◆ **Brief**
Transcribe the data verbatim and drop its images.

◆ **Raw data**

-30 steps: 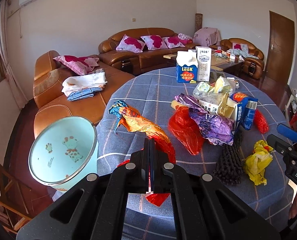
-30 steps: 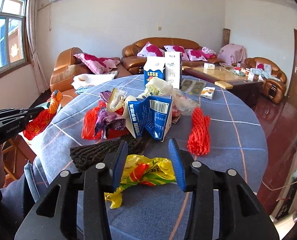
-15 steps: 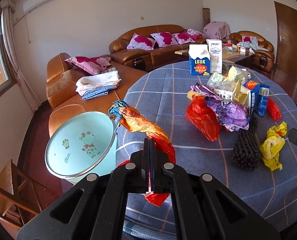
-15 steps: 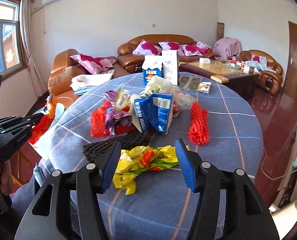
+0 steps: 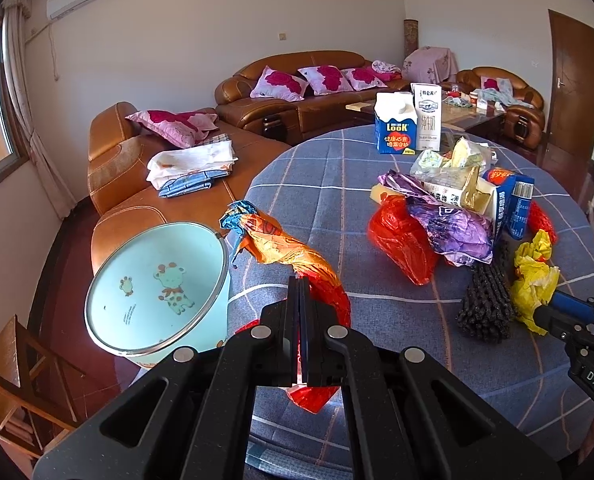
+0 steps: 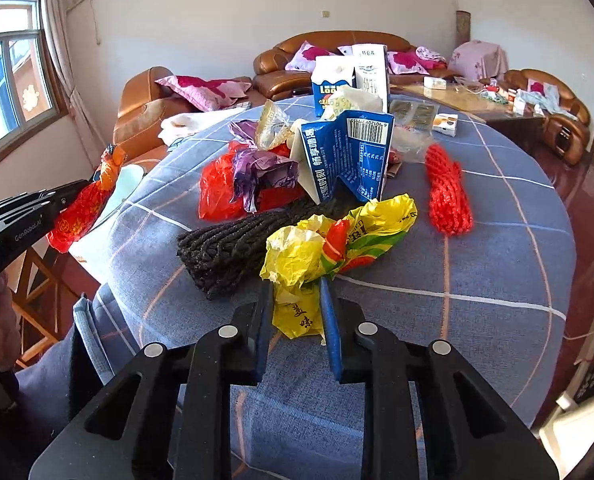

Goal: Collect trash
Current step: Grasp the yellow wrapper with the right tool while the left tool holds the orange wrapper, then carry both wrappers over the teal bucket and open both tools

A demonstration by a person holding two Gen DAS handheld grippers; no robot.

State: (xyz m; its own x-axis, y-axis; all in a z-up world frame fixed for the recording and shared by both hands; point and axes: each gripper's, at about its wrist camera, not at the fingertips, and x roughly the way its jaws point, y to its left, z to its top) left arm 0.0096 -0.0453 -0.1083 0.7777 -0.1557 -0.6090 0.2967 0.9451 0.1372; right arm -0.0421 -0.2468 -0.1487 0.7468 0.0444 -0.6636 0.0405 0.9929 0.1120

◆ **Answer box**
-30 steps: 
-30 steps: 
-15 steps: 
-15 steps: 
+0 steps: 
+0 steps: 

Goal: Collect trash
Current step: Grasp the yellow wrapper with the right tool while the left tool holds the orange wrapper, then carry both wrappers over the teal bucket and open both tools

A demonstration by a person holding two Gen DAS handheld grippers; no robot.

State: (xyz m; its own x-axis, y-axis; all in a z-up world frame fixed for the recording and shared by both hands; point and axes: each gripper's, at about its wrist camera, not at the fingertips, and x roughly the way its jaws point, y to its left, z to its top) left arm 0.0096 -0.0453 -0.1083 0.7777 -0.1557 -0.6090 0.2967 0.9451 0.1372; right arm -0.0421 -0.2468 -0.1487 0.7468 0.0444 -0.6636 0.0405 0.9929 0.1120

Nothing else is required to complete the exercise.